- O ministro da Agricultura e Mar, José Manuel Fernandes, encerrou a conferência “O Norte 40 Anos Depois: Que Europa Queremos Construir?”, sublinhando que Portugal tem de ser o “programador” dos fundos europeus.
- Nos últimos 40 anos, a população ativa da região Norte passou de 44% para mais de 51%.
- O peso dos serviços duplicou e a indústria modernizou-se, mantendo-se competitiva.
- A escolaridade subiu de 1% da população com ensino superior para 30%; o analfabetismo caiu de 26% para 3% e a mortalidade infantil de 18% para 2%.
- O Valor Acrescentado Bruto da região passou de 6,6 mil milhões para 74 mil milhões de euros.

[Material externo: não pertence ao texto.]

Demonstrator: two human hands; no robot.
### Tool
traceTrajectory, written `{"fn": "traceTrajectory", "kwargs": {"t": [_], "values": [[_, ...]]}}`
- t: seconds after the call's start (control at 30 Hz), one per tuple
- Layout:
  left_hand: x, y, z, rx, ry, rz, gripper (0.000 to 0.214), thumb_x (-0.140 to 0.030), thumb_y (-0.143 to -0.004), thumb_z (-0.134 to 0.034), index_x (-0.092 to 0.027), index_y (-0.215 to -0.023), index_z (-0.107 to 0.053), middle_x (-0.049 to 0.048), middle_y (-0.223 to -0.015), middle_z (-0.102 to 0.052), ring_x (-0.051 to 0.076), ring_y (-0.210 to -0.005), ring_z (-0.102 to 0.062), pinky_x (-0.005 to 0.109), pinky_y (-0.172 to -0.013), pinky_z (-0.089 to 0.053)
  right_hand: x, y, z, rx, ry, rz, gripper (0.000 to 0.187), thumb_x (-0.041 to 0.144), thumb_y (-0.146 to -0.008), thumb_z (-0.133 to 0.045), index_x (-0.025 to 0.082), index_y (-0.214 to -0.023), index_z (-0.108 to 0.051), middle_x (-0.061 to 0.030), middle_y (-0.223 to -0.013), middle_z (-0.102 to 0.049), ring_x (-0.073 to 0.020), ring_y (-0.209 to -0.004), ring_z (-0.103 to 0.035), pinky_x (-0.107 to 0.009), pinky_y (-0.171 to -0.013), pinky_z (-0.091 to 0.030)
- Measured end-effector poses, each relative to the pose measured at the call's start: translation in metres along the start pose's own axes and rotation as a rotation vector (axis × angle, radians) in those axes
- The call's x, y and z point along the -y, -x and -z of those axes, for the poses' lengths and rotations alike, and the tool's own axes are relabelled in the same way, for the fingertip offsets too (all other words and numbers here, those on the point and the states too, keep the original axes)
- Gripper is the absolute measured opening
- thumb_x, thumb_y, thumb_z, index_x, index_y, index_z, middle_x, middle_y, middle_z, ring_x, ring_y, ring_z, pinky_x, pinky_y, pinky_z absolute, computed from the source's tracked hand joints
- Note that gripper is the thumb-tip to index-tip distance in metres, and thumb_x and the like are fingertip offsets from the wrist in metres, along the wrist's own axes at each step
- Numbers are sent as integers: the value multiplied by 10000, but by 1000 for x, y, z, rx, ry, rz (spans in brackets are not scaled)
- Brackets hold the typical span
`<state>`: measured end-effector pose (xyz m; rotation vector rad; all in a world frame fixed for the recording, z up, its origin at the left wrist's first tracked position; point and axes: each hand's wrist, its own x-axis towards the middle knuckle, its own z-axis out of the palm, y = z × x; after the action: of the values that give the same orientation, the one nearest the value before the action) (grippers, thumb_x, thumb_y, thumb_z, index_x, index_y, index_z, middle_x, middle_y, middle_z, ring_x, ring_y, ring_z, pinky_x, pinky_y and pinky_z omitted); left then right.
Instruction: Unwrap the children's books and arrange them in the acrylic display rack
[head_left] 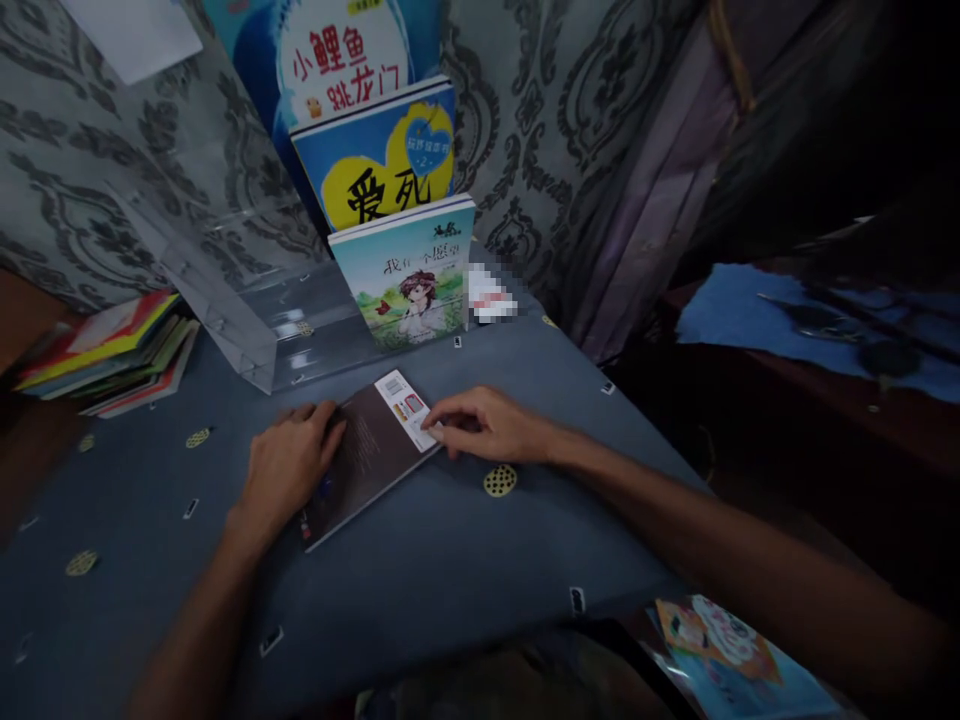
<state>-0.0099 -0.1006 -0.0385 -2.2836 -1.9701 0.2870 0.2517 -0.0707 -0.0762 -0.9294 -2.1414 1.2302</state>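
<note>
Book [373, 455] looks thin, light, bendy; likely best taken by edge. Left hand [289, 468] flat, unclenched; right hand [491, 425] pinch unclear.

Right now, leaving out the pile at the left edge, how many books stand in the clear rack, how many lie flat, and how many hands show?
Standing books in the clear rack: 3
Dark book lying flat on the blue tablecloth: 1
Hands touching it: 2, the left hand and the right hand
Total: 6
</note>
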Motion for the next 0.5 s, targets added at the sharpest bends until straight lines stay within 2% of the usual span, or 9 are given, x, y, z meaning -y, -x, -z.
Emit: {"fn": "traceTrajectory", "kwargs": {"t": [0.13, 0.2, 0.3, 0.4, 0.47, 0.5], "values": [[-2, -2, -9, -65, 51, 39, 386, -355, -1041, -374, -248, -1281, -658, 102, -1129, -728, 281, -904, -716, 328, -637, -504, -10, -4, 7, -214, 162, 63, 232, 244, -905, -602, 160, -1060, -752, -72, -933, -785, -178, -826, -711, -275, -723, -503], [-5, -2, -14, -89, 73, 31, 380, -344, -1044, -372, -257, -1274, -662, 91, -1115, -728, 257, -861, -716, 311, -628, -488, -16, -6, 9, -278, 243, 89, 224, 208, -902, -588, 168, -1052, -749, -84, -1006, -781, -191, -888, -710, -300, -784, -513], [-7, -2, -17, -96, 105, -4, 369, -342, -1045, -379, -253, -1250, -672, 91, -1094, -726, 258, -893, -713, 314, -650, -490, -23, -8, 8, -319, 329, 98, 220, 192, -916, -564, 167, -1040, -744, -84, -997, -776, -190, -861, -700, -308, -781, -512], [-3, 0, -15, -110, 136, -51, 368, -344, -1042, -386, -230, -1232, -680, 106, -1091, -714, 288, -960, -692, 355, -704, -521, -28, -7, -1, -359, 382, 98, 218, 183, -923, -545, 160, -1016, -740, -61, -882, -766, -174, -756, -673, -289, -714, -490], [1, 2, -12, -138, 159, -149, 365, -375, -1037, -407, -213, -1207, -686, 118, -1111, -691, 307, -1030, -658, 397, -781, -540, -29, -6, -10, -385, 392, 153, 220, 188, -930, -535, 161, -1020, -733, -55, -854, -753, -172, -739, -658, -288, -705, -488], [2, 4, -11, -140, 189, -244, 361, -412, -1029, -437, -213, -1204, -683, 118, -1137, -676, 308, -1073, -635, 417, -836, -542, -29, -5, -16, -393, 388, 205, 224, 195, -936, -530, 161, -1035, -728, -60, -877, -752, -178, -765, -660, -296, -723, -497]]}}
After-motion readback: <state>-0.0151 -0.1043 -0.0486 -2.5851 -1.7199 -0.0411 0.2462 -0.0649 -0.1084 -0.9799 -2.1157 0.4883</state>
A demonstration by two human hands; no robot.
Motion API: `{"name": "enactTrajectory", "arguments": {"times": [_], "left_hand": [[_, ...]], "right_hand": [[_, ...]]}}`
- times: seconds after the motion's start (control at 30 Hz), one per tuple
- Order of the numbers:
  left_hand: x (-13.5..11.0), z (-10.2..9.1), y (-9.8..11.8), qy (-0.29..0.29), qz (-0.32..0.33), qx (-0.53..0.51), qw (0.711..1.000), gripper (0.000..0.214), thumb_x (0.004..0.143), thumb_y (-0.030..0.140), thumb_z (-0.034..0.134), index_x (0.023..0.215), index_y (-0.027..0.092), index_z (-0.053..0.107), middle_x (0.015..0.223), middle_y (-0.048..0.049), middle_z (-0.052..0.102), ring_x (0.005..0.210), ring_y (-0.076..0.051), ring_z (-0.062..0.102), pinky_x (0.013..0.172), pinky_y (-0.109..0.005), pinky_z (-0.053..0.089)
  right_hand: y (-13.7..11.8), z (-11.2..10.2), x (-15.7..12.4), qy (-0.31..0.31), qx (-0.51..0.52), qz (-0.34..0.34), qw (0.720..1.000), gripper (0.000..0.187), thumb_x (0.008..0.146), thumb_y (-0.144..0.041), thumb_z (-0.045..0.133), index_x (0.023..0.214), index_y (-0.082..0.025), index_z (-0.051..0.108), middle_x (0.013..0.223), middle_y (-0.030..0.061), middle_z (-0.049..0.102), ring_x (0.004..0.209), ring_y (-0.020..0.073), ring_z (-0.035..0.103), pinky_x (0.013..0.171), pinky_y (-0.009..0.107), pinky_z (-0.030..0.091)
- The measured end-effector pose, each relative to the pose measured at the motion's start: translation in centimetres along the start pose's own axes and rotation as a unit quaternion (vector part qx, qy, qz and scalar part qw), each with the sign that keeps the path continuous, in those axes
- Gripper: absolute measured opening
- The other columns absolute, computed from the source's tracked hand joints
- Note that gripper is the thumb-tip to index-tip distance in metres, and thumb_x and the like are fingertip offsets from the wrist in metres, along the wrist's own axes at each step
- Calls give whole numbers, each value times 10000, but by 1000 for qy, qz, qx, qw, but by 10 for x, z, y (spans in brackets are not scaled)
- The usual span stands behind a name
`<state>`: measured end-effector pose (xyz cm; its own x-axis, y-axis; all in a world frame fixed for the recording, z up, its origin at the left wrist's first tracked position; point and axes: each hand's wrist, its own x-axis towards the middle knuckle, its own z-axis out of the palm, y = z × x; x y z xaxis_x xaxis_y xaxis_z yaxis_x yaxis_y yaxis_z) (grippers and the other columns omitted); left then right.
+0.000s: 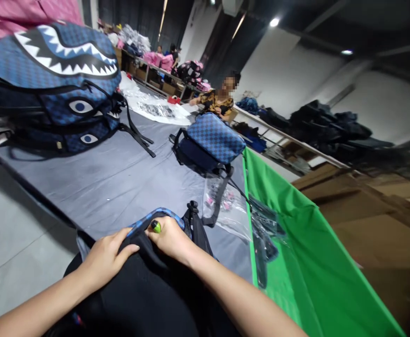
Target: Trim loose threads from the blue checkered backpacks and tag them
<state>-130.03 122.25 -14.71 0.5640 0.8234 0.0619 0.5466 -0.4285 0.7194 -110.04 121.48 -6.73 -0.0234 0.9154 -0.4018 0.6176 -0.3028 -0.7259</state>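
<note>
A backpack (127, 290), black on the side facing me with a blue checked edge, lies close in front of my body. My left hand (111, 255) pinches its upper edge, thumb on the black side and fingers over the rim. Just to the right, my right hand (169, 238) is closed around a small green-and-black tool (156, 226). Only one rounded end of that tool shows, so its kind is unclear. Black straps (198, 229) of the backpack stick up beside my right hand.
Shark-face backpacks (68, 89) are stacked at the left of the grey-covered table (120, 182). Further off are a blue checked backpack (215, 140) and a person (219, 100). A plastic bag (231, 206) lies near a green cloth bin (296, 220); cardboard boxes (376, 220) stand right.
</note>
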Motion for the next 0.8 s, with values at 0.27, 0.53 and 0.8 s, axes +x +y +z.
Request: {"name": "enactTrajectory", "arguments": {"times": [0.27,0.53,0.8], "left_hand": [[1,-5,9,5,3,34,999,395,991,509,405,1185,216,587,1083,-70,752,994,-273,724,815,-371,561],[-4,-8,11,-23,2,50,998,459,999,539,350,1260,203,522,1176,-88,719,1044,-280,707,839,-389,550],[-8,-11,8,-14,42,83,996,471,1004,525,304,1214,173,535,1043,-117,741,936,-292,724,744,-369,547]], "right_hand": [[-9,7,0,39,-67,-9,997,203,774,-139,623,608,-172,512,569,-66,452,543,76,411,516,214,283],[-4,3,-10,-13,6,-29,999,102,794,-110,609,709,-161,586,598,-58,504,539,79,445,505,198,301],[-16,21,-28,49,-129,-98,986,200,766,-98,583,628,-177,463,578,-50,438,556,84,379,544,232,239]]}}
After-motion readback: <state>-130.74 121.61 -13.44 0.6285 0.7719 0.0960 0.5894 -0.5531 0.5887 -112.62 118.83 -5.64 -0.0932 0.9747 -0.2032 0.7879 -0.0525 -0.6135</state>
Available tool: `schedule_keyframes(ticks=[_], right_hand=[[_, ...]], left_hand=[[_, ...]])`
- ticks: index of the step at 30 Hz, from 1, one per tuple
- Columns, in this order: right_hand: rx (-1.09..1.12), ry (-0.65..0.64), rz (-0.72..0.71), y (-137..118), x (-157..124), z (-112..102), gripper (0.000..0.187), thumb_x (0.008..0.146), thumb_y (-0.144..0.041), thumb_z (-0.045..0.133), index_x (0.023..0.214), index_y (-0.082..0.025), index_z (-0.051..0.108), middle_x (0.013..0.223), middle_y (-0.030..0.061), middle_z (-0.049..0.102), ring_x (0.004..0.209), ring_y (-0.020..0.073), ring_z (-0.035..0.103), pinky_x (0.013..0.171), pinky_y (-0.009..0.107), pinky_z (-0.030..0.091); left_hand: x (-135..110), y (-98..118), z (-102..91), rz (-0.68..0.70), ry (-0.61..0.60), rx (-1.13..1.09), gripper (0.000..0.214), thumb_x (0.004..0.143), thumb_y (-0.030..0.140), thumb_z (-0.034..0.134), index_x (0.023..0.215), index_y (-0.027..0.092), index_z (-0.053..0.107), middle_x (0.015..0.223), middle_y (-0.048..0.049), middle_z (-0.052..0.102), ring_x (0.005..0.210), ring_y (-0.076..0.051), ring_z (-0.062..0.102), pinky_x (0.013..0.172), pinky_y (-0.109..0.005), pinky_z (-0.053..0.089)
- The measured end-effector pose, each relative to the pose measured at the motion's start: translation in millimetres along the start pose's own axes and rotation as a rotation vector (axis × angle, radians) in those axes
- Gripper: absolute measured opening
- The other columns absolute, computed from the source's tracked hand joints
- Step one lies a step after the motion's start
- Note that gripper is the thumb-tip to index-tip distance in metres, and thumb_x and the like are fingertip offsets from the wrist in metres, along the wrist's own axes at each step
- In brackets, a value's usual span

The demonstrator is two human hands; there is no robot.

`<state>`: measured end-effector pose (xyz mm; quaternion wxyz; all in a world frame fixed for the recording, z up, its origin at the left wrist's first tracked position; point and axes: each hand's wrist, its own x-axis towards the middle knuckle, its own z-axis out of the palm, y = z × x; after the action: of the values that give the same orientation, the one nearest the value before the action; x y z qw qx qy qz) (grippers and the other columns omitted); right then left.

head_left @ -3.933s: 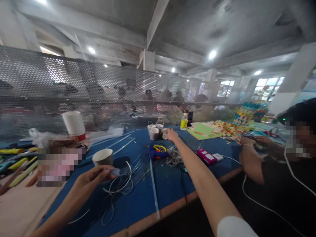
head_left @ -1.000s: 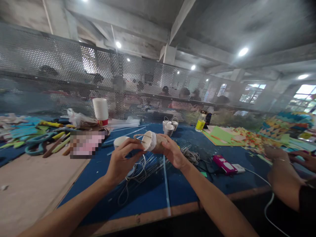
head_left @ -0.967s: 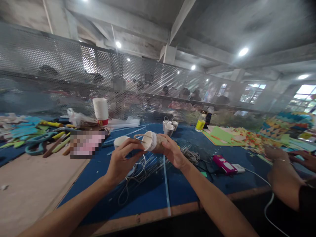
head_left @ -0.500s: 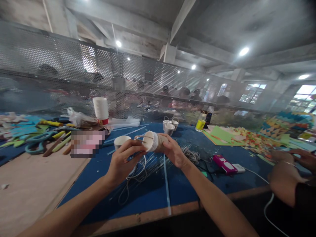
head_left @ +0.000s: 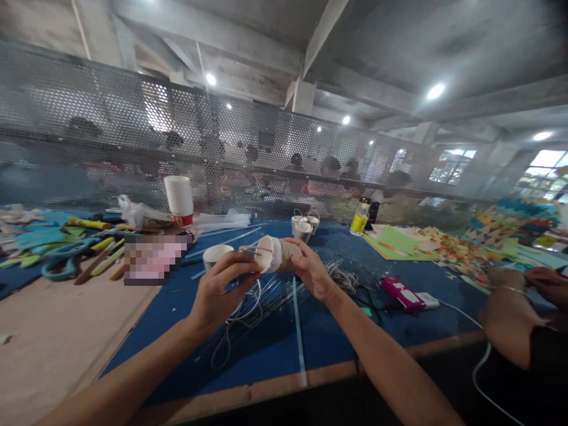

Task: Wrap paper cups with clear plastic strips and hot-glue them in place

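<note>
A perforated metal screen (head_left: 110,136) runs behind the blue-covered table (head_left: 275,361), where a co-worker's forearm (head_left: 506,313) rests at the right edge and a stack of white paper cups (head_left: 178,195) stands far left. Above the table's middle, the right hand (head_left: 310,273) is closed around the base end of a twine-wrapped paper cup (head_left: 271,254) held on its side, its mouth toward the left hand (head_left: 217,291), whose thumb and fingers pinch at the rim. A plain paper cup (head_left: 215,255) stands upright just behind the left hand, and loops of white wire (head_left: 242,310) lie beneath both hands.
</note>
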<state>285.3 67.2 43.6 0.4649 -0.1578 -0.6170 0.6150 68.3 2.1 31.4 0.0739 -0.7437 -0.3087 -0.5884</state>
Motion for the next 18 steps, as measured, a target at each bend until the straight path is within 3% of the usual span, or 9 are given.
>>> schedule_keyframes(ticks=[18], right_hand=[[-0.141,-0.012,-0.098,1.3,0.5,-4.6,0.046,0.084,-0.037,0.069,0.127,-0.023,0.062,0.126,0.0054,0.064,0.116,0.0248,0.059,0.098,0.034,0.046]], left_hand=[[-0.5,1.1,1.7,0.011,-0.014,0.011,0.018,0.085,0.006,0.072,0.096,0.020,0.073,0.094,-0.0035,0.068,0.088,-0.016,0.068,0.079,-0.026,0.054]])
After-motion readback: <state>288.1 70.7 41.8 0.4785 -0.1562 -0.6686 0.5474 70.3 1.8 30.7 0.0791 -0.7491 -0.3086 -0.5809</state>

O ministro da Agricultura e Mar, José Manuel Fernandes, encerrou a conferência organizada pela Comissão de Coordenação e Desenvolvimento Regional (CCDR) Norte, dedicada ao tema O Norte 40 Anos Depois: Que Europa Queremos Construir. Fernandes afirmou que Portugal deve assumir o papel de programador dos fundos europeus.
Durante a apresentação de dados de 40 anos na União Europeia, foram destacados progressos da região Norte. A população ativa passou de 44% para mais de 51%.
O peso dos serviços duplicou na região, com a indústria a modernizar-se e manter-se competitiva, segundo os dados oficiais.
A escolaridade também registou grandes avanços, subindo de 1% da população com Ensino Superior para 30%. O analfabetismo caiu de 26% para 3%.
A mortalidade infantil reduziu-se de 18% para 2%. O Valor Acrescentado Bruto da região evoluiu de 6,6 mil milhões de euros para 74 mil milhões de euros.